Records for the exercise »

......

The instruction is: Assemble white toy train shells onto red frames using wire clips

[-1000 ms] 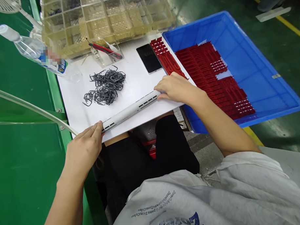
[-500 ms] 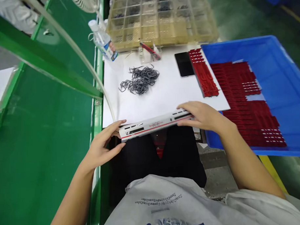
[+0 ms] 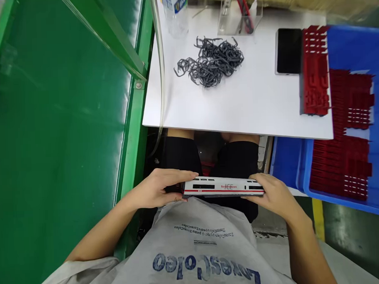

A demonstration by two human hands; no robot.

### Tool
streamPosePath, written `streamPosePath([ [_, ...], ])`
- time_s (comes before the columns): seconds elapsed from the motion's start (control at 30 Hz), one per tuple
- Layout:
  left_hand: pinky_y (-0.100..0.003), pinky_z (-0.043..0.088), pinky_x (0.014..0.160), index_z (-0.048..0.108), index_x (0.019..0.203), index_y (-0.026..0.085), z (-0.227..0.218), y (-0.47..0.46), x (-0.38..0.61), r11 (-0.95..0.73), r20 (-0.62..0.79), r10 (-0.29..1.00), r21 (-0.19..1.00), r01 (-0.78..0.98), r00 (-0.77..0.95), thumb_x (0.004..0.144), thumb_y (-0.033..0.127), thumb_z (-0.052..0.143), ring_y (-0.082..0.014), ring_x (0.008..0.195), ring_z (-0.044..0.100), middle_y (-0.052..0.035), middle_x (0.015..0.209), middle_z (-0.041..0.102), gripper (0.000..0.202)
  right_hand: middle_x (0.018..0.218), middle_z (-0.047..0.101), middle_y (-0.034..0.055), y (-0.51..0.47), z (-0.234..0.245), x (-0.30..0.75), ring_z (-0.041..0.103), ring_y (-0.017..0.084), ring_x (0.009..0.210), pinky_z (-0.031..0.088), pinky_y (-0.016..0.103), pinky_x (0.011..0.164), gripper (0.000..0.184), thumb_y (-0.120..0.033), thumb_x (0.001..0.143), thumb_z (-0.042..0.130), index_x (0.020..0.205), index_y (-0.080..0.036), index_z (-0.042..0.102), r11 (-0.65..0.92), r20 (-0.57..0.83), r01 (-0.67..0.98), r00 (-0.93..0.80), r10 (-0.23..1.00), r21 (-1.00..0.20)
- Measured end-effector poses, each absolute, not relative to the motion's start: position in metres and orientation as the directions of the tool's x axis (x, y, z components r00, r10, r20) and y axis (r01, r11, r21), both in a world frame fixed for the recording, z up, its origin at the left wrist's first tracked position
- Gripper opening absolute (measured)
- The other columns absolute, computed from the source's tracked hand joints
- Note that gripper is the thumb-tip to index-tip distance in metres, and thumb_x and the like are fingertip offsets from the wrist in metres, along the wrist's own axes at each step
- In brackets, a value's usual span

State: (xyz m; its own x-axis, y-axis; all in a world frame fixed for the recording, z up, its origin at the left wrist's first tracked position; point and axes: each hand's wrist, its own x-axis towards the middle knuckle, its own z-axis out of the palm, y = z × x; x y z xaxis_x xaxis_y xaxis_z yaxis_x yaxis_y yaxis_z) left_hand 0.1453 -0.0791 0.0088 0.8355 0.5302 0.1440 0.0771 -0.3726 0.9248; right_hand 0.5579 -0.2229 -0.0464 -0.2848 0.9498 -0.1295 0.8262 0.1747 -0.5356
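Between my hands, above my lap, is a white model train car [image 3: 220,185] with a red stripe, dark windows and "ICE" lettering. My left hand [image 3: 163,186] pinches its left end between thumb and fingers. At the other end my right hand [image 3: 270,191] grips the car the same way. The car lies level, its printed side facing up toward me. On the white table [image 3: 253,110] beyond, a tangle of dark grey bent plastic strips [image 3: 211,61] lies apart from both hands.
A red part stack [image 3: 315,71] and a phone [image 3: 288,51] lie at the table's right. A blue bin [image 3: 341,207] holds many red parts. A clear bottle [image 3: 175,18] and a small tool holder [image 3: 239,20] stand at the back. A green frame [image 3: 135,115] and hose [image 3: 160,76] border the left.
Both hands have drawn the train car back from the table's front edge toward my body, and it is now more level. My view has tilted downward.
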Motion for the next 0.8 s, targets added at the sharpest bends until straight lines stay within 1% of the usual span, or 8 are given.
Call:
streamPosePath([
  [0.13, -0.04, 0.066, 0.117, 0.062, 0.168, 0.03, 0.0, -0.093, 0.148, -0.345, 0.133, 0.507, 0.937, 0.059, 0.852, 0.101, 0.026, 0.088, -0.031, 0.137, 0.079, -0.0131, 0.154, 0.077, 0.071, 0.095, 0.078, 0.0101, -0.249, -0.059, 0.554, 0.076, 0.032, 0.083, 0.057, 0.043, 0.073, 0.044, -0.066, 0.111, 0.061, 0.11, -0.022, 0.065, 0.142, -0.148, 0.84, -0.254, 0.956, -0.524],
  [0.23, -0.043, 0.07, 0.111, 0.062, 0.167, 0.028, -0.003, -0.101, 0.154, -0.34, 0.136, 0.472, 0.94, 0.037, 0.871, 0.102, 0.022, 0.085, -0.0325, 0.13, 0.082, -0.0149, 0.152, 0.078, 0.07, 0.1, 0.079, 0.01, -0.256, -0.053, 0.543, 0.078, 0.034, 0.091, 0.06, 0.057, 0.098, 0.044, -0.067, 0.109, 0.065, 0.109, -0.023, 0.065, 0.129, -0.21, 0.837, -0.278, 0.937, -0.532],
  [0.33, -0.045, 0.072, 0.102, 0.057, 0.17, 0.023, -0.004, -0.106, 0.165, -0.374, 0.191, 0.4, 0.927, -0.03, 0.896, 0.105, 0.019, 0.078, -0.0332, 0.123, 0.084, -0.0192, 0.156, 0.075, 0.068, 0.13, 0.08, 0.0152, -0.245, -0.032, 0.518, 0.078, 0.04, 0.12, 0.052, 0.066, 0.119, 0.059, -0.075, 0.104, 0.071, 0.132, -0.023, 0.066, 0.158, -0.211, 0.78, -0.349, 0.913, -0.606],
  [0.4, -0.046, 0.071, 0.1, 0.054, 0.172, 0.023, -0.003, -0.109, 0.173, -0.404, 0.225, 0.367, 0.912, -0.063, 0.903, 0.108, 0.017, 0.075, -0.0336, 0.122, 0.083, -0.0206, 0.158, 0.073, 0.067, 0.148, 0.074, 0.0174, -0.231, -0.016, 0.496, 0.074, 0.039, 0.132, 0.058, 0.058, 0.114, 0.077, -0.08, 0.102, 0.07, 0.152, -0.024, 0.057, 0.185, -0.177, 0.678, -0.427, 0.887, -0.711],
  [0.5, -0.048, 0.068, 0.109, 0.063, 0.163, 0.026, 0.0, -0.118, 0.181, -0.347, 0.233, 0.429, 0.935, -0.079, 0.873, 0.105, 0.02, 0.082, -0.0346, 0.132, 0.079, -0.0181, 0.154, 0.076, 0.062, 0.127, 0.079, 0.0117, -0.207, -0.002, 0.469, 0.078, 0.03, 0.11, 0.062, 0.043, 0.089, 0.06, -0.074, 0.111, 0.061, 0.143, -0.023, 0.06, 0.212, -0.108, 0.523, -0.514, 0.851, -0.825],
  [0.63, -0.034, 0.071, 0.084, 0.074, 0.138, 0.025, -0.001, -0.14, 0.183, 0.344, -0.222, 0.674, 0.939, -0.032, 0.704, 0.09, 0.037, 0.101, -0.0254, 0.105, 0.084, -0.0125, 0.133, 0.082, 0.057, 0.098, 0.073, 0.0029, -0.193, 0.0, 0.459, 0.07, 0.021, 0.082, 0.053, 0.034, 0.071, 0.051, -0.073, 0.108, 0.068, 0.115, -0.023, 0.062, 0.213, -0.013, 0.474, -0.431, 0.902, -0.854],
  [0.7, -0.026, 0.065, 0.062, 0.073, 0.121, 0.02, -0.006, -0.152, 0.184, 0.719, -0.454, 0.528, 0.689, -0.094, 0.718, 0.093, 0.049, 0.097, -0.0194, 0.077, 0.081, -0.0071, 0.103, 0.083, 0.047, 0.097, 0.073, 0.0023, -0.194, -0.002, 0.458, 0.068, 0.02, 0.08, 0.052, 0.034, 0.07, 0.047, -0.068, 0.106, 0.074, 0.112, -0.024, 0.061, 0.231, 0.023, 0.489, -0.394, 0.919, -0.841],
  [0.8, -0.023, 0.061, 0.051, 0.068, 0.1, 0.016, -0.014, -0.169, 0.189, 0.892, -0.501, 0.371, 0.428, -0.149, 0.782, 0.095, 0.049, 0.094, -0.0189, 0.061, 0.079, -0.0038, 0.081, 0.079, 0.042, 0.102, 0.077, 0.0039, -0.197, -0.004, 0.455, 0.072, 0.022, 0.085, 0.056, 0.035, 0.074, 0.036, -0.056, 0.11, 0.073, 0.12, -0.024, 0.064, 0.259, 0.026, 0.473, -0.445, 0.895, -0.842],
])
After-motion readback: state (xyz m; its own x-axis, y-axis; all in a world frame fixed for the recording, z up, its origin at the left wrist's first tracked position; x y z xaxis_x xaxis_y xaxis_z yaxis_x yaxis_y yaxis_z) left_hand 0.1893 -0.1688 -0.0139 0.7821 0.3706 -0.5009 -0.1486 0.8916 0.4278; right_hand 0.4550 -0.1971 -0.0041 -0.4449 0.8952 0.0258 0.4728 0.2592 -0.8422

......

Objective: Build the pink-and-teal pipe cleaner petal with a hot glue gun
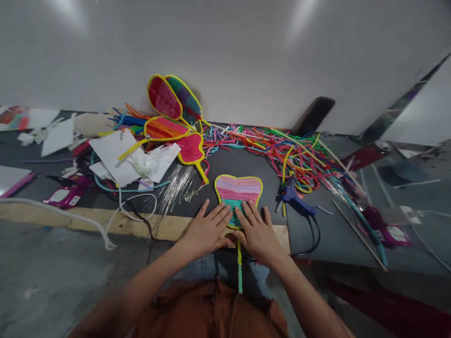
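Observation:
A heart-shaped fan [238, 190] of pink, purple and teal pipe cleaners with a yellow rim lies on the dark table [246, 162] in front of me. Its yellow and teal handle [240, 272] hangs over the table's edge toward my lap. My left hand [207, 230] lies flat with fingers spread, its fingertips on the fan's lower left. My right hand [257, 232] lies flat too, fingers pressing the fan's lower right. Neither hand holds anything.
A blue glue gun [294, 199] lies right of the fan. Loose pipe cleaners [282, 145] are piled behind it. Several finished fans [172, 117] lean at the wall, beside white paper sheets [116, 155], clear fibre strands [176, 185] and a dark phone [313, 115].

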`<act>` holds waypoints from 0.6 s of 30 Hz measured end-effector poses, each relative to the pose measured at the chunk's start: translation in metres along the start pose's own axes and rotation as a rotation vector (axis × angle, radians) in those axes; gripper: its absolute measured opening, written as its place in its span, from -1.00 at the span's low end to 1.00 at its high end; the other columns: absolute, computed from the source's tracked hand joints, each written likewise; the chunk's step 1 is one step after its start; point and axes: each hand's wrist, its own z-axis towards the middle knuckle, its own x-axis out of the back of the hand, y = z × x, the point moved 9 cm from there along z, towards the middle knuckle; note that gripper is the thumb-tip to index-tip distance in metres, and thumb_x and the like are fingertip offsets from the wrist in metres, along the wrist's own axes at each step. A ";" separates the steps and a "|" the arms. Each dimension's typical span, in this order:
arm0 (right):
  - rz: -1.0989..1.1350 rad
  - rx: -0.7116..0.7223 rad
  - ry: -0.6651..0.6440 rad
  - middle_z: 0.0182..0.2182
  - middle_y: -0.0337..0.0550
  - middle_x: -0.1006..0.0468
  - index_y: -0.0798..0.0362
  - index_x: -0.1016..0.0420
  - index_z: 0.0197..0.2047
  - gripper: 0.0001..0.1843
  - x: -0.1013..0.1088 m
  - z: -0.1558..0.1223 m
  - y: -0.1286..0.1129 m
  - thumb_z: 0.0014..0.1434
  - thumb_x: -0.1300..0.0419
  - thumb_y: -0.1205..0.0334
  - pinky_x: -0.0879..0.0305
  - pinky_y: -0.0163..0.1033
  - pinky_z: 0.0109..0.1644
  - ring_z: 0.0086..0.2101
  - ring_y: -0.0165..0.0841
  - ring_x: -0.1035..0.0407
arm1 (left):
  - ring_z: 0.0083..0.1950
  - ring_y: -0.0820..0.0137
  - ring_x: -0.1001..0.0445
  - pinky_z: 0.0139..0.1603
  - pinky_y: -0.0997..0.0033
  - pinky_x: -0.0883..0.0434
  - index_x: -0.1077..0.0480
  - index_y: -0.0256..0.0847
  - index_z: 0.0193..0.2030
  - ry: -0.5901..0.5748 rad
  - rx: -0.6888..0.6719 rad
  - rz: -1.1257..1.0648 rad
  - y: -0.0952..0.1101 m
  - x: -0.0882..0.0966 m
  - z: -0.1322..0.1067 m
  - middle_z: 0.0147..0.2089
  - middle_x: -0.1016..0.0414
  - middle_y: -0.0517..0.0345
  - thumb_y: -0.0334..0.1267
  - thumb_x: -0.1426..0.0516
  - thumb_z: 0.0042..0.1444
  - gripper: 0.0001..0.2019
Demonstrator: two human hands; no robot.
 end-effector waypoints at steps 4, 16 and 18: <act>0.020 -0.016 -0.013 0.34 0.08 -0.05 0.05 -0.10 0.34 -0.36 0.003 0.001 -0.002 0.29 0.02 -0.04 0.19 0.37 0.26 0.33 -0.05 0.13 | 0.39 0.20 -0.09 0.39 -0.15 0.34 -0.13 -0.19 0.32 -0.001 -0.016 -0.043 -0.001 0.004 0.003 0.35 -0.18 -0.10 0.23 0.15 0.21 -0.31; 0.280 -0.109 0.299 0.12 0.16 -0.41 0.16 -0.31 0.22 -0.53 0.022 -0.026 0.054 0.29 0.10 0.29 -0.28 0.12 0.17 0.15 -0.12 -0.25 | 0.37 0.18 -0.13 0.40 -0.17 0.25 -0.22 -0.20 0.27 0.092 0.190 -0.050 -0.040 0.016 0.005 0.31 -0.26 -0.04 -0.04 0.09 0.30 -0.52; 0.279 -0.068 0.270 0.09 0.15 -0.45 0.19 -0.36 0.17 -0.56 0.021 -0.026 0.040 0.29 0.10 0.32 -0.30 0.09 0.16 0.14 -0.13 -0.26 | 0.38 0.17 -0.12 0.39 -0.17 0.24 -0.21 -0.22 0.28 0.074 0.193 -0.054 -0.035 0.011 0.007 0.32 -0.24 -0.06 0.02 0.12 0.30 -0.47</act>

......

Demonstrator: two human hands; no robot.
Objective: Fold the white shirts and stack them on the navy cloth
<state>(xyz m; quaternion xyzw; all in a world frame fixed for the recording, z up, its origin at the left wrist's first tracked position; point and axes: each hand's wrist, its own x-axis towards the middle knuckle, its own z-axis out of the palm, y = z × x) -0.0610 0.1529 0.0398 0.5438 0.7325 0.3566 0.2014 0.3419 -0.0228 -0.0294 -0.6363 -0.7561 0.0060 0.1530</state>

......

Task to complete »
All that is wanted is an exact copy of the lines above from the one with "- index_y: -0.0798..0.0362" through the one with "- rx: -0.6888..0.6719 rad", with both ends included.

Finished exercise »
  - index_y: -0.0798..0.0362
  - index_x: -0.1016..0.0420
  - index_z: 0.0197..0.2047
  - gripper: 0.0001..0.1843
  - x: -0.1013..0.1088 m
  - z: -0.1558..0.1223 m
  - y: -0.1286..0.1129 m
  - thumb_z: 0.0014..0.1434
  - thumb_x: -0.1300..0.0419
  - thumb_y: -0.1205..0.0334
  - pinky_x: -0.0879..0.0305
  - pinky_y: -0.0163..0.1033
  - pinky_z: 0.0109..0.1644
  - ring_z: 0.0086..0.2101
  - ring_y: -0.0165..0.0841
  - ring_x: -0.1035..0.0407
arm1 (left):
  - ring_z: 0.0083..0.1950
  - ring_y: -0.0820..0.0137
  - ring_x: -0.1001..0.0445
  - pinky_z: 0.0139..0.1603
  - pinky_y: -0.0997..0.0033
  - pinky_x: -0.0883..0.0434
  - index_x: -0.1077..0.0480
  - index_y: -0.0256..0.0847
  - index_z: 0.0193..0.2030
  - ry: -0.5901..0.5748 rad
  - rx: -0.6888..0.6719 rad

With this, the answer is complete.